MTHFR C677T [LAB7390], the methylenetetrahydrofolate reductase mutation analysis, is being discontinued as an obsolete test.
The American College of Medical Genetics (ACMG) and American College of Obstetricians and Gynecologists (ACOG) have determined that MTHFR C677T testing has minimal clinical utility. Current testing recommendations indicate that this test should not be ordered as part of a routine evaluation for thrombophilia or adverse pregnancy outcomes.
On January 24th, 2022 Rubella Antibody, IgG, Serum (LAB496) and Rubella IgG Antibody Quantitative (LAB3544) will be combined as LAB496 and moved to the Immunochemistry laboratory due to reagent constrains with the current vendor.
Testing will be available Monday-Friday with a turn-around-time of 1-3 days. Results will be reported qualitatively as Immune or Not Immune. If quantitative results are needed, please fax Immunochemistry at 616-267-2771 or call 616-267-2770.
Effective February 1, 2022, the Cystic Fibrosis (CF) Carrier Screen test, which includes the 23 common variants for cystic fibrosis recommended by ACOG/ACMG, will be discontinued as an orderable test at Spectrum Health Laboratory.
The recommended replacement test is the Cystic Fibrosis Mutation Analysis (Test ID: CFP) offered by Mayo Clinic Laboratories, a 106-variant panel which includes the recommended 23 common variants.
The mitigation strategies enacted during the COVID-19 pandemic to reduce the spread of this virus led to essentially non-existent influenza prevalence during the 2020-2021 winter season. However, influenza has now returned and case numbers are increasing throughout West Michigan.
Influenza prevalence guides the most appropriate testing approach and sufficient prevalence has now been reached for influenza rapid antigen testing (e.g. Sofia instrument) to have improved performance. The use of rapid antigen testing as a screening method during high prevalence reduces both the cost to the patient and turn-around-time as compared to lab-based molecular methods. Rapid antigen tests generally have high analytical specificity, but lack the sensitivity of nucleic acid amplification methods (e.g. PCR). For this reason, PCR testing is still recommended for hospitalized patients and for outpatients with a negative antigen result if influenza is still suspected and if the result will impact clinical decision making.
The mitigation strategies enacted during the COVID-19 pandemic to reduce the spread of this virus have also impacted the transmission of other respiratory viruses. Influenza is typically prevalent during the winter months (December through March), however, influenza cases were essentially non-existent during the 2020-2021 season and influenza is not currently circulating in our community.
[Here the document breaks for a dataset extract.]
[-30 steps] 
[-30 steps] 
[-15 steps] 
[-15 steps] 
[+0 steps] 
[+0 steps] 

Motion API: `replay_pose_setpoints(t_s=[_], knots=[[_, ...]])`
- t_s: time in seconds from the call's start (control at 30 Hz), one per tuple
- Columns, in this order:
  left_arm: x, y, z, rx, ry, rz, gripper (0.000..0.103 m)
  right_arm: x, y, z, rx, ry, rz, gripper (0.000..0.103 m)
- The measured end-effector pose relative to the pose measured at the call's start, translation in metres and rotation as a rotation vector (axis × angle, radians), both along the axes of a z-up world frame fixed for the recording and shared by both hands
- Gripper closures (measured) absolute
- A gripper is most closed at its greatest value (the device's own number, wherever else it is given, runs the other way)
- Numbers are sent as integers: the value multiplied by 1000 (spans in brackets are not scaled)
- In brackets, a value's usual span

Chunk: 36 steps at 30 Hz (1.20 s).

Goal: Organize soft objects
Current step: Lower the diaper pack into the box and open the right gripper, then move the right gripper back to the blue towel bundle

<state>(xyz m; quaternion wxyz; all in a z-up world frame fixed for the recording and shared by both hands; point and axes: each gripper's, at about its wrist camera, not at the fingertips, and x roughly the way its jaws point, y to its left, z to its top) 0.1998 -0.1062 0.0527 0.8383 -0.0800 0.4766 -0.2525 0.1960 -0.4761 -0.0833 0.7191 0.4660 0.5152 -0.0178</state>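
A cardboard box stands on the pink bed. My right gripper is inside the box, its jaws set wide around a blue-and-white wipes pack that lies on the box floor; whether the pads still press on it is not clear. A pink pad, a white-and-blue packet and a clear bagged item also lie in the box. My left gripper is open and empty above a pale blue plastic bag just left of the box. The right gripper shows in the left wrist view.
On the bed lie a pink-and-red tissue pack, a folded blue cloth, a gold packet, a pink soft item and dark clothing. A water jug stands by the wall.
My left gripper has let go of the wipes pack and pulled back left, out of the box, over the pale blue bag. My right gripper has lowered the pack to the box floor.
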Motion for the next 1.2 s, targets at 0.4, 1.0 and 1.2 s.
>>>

In the absence of circulating influenza activity, it is recommended to use the most sensitive diagnostic test in order to obtain accurate and actionable results. Influenza antigen testing (e.g. Sofia instrument) is not appropriate at this time. More detailed information can be found as published by the CDC: Algorithm to assist in the interpretation of influenza testing results and clinical decision-making during periods when influenza viruses are NOT circulating in the community
|Recommended order||Influenza PCR (LAB3255)||Influenza Rapid Antigen (LAB2111530)
Influenza PCR (LAB3255)
|Test name||Epic code||Interface EMR Code||CPT Code|
|Influenza Rapid Antigen||LAB2111530||11208||87804 x4|
If you are collecting COVID-19 swabs in your office or clinic, please order and collect using the saline swab kits (“liquid media” or “wet collection”) instead of the tube with no liquid media (“dry collection”).
• Liquid media swab kits will provide a faster turn-around time.
• Dry collection kits supplies are low.
Please refer to the COVID-19 PCR test in the Lab Catalog for the most up-to-date information on COVID-19 collection.